* Problem statement *
Output every line below exactly, please, omitting pictures.

#####

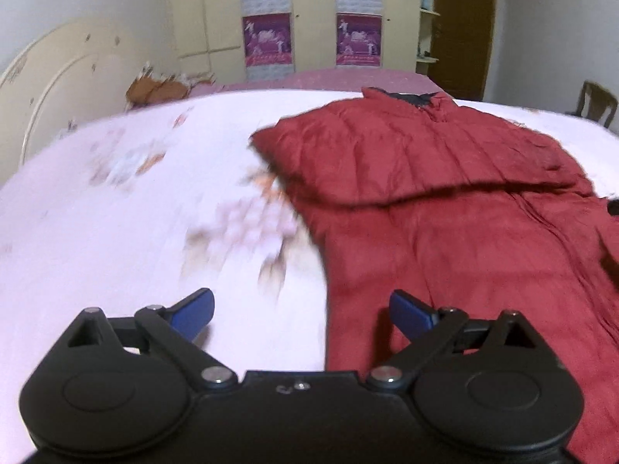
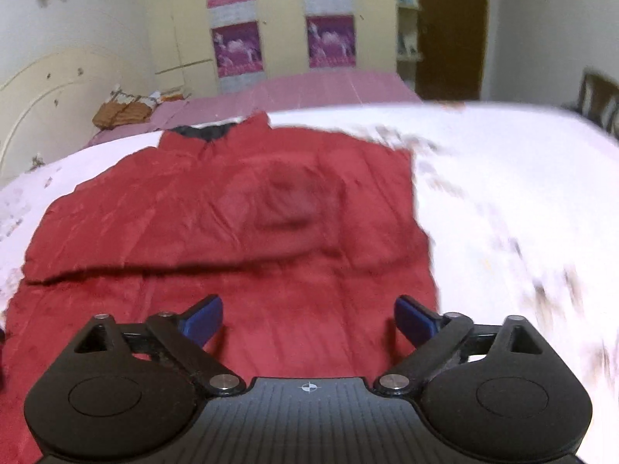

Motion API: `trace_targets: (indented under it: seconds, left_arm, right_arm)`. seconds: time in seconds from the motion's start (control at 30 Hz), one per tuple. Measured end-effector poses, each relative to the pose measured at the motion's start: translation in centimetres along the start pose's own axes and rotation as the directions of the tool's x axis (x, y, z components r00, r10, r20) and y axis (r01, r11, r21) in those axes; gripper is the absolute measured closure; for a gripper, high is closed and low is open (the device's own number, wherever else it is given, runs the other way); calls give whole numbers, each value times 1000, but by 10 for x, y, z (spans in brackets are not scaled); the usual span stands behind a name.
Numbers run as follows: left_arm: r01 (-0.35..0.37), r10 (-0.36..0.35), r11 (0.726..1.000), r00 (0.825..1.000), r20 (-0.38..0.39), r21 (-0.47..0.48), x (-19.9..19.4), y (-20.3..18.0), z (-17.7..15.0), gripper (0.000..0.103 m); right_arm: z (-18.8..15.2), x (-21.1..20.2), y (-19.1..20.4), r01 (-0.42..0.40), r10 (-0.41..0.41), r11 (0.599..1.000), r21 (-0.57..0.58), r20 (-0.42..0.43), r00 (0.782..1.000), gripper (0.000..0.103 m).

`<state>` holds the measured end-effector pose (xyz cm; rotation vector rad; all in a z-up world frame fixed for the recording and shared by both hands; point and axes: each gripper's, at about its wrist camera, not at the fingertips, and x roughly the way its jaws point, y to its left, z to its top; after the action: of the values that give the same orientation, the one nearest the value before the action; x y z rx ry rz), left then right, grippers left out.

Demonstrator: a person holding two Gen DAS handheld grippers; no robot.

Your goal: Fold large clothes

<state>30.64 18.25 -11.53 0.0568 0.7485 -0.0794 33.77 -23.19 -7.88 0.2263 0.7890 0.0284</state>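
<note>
A large red padded jacket (image 1: 445,201) lies flat on the bed, collar at the far end, with its sleeves folded across the chest. In the right wrist view the jacket (image 2: 240,224) fills the middle and left. My left gripper (image 1: 301,313) is open and empty, hovering over the jacket's near left edge and the sheet. My right gripper (image 2: 307,319) is open and empty above the jacket's lower right part. Both views are blurred by motion.
The bed has a pale floral sheet (image 1: 116,212) and a pink cover (image 2: 329,89) at the far end. A cream headboard (image 1: 58,77) stands on the left, a wardrobe (image 1: 309,15) behind, a wooden chair (image 1: 595,102) at the right.
</note>
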Motion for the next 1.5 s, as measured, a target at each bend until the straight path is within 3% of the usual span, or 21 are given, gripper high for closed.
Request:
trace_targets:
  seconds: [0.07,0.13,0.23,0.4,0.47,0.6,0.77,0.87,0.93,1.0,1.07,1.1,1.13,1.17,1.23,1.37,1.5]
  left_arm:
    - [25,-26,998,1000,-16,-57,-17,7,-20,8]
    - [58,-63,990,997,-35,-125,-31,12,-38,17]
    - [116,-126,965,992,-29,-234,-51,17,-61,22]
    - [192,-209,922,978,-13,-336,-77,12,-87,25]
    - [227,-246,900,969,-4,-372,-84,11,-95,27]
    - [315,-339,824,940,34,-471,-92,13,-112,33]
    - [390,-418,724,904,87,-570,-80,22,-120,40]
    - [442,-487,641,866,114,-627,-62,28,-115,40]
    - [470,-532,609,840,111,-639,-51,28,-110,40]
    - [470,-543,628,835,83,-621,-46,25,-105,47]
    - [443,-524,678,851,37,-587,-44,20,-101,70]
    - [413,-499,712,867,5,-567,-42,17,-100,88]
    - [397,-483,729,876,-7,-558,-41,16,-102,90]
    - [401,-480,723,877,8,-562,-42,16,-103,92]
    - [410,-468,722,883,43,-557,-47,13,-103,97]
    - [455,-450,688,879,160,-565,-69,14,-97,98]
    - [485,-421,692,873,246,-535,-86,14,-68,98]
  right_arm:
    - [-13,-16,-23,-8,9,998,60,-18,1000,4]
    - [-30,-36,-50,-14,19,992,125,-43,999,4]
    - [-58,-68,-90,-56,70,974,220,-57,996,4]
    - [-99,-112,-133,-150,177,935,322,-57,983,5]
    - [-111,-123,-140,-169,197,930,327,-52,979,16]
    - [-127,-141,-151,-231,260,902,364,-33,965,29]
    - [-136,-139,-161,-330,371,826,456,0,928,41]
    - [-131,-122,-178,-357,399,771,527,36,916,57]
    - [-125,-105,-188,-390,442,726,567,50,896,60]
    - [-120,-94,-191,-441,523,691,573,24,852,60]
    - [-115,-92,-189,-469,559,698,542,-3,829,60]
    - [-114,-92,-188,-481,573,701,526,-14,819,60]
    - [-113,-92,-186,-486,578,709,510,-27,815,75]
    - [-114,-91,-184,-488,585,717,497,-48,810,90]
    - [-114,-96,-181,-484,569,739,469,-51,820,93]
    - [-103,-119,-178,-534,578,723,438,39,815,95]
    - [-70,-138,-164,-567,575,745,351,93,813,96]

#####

* Response area *
Motion API: `trace_targets: (indented under it: seconds, left_arm, right_arm)`. seconds: time in seconds from the motion's start (control at 30 Hz), one per tuple. Measured end-effector poses, each relative to the pose measured at the motion's start: translation in centimetres along the start pose's own axes and rotation as the directions of the tool's x axis (x, y, z components r00, r10, r20) and y axis (r01, r11, r21) in those axes; gripper is the absolute measured closure; for a gripper, high is closed and low is open (the device's own number, wherever else it is given, runs the other way); calls give whole numbers, each value times 1000, but by 10 for x, y, z (spans in brackets are not scaled); the usual span stands behind a name.
Numbers run as follows: left_arm: r01 (-0.35..0.37), r10 (-0.36..0.35), r11 (0.726..1.000), r00 (0.825..1.000), r20 (-0.38..0.39), r21 (-0.47..0.48), x (-19.9..19.4), y (-20.3..18.0), z (-17.7..15.0), gripper (0.000..0.103 m); right_arm: z (-18.8..15.2), x (-21.1..20.2), y (-19.1..20.4), r01 (-0.42..0.40), r10 (-0.41..0.41), r11 (0.599..1.000), r21 (-0.57..0.58), r20 (-0.42..0.43), r00 (0.782..1.000), gripper (0.000..0.103 m).

`<state>` holds the measured end-effector pose (xyz cm; rotation vector rad; all in a z-up world frame fixed for the recording and shared by both hands; point and axes: each gripper's, at about its wrist camera, not at the fingertips, and x roughly the way its jaws point, y to its left, z to its top; after the action: of the values that give the same orientation, the one nearest the value before the action; x y z rx ry rz), left then right, grippers left out.

Demonstrator: a person holding two Gen DAS handheld grippers; no robot.

Your goal: Fold large clothes

<state>30.64 18.25 -11.53 0.0568 0.7485 -0.0794 33.77 -23.19 -7.88 0.2263 0.7890 0.0284</state>
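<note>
A large red padded jacket (image 1: 445,201) lies flat on the bed, collar at the far end, with its sleeves folded across the chest. In the right wrist view the jacket (image 2: 240,224) fills the middle and left. My left gripper (image 1: 301,313) is open and empty, hovering over the jacket's near left edge and the sheet. My right gripper (image 2: 307,319) is open and empty above the jacket's lower right part. Both views are blurred by motion.
The bed has a pale floral sheet (image 1: 116,212) and a pink cover (image 2: 329,89) at the far end. A cream headboard (image 1: 58,77) stands on the left, a wardrobe (image 1: 309,15) behind, a wooden chair (image 1: 595,102) at the right.
</note>
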Motion for the next 1.5 s, as measured, a target at each bend until the straight path is within 3% of the usual span, or 21 are given, gripper high for closed.
Request:
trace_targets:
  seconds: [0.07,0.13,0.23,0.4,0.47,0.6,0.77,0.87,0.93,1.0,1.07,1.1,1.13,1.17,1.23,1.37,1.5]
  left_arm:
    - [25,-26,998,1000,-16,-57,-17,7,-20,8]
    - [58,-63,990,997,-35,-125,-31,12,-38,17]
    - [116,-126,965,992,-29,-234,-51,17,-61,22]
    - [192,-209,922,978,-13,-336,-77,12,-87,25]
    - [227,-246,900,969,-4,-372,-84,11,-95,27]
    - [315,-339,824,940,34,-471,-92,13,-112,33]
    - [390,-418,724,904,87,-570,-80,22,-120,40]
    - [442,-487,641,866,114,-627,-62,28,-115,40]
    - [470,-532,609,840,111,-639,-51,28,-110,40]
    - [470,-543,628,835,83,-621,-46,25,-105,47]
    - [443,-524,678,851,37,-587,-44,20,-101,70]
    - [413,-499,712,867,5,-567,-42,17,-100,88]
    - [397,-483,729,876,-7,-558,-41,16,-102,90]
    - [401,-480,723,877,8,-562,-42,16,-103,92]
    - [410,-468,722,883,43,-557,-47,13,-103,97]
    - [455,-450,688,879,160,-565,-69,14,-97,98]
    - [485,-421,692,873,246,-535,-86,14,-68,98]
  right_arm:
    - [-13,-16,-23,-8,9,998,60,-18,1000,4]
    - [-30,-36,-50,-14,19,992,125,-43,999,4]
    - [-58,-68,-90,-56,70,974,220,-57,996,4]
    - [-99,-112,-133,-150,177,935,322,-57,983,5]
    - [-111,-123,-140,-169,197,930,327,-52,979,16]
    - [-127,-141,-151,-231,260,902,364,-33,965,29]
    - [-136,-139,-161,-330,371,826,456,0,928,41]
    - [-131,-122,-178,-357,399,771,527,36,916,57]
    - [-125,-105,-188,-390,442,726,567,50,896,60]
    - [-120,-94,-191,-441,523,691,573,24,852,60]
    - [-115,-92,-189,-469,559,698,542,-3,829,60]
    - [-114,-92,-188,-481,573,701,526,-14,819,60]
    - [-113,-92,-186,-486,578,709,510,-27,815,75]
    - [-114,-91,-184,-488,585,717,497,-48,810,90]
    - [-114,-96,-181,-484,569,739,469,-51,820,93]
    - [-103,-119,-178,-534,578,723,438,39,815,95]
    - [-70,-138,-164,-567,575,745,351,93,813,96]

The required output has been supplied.